* What to work on:
The lines needed are those below that contain the word "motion"; copy each one.

* Input data:
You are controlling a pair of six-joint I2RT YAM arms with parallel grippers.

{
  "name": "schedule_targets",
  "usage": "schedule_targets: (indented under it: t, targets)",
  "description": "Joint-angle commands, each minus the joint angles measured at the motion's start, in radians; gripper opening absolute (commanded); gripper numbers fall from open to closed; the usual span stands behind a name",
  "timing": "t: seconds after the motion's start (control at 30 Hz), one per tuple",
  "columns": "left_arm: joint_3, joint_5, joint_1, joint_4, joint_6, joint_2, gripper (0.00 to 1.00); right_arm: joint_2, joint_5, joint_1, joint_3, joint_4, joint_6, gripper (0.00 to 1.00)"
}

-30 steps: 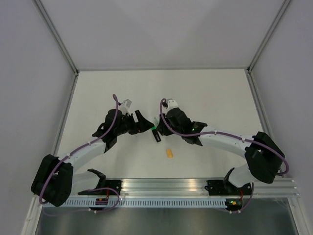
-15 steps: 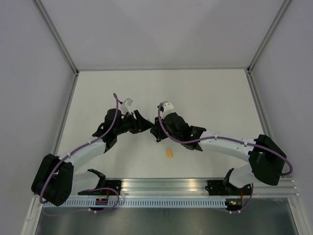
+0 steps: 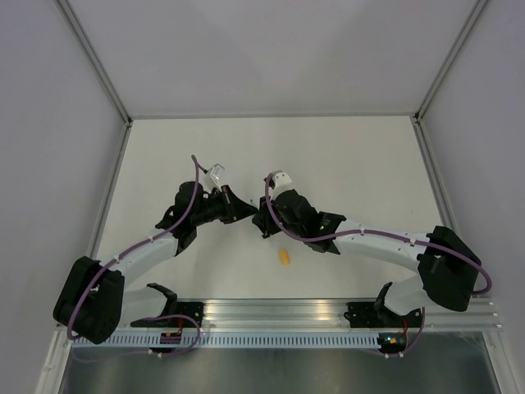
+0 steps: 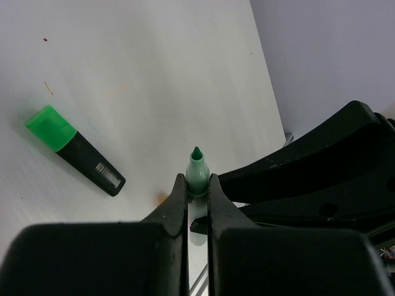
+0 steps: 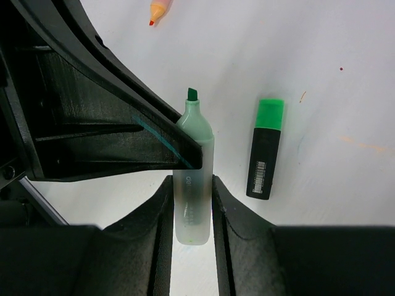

* Task answer:
  "description": "Joint-angle commands, each minus the joint angles measured at the motion's start, in radians; gripper opening absolute (commanded); gripper numbers fall from open to closed; the usual span stands behind a name",
  "timing": "t: seconds after the motion's start (control at 30 Hz), one per tuple",

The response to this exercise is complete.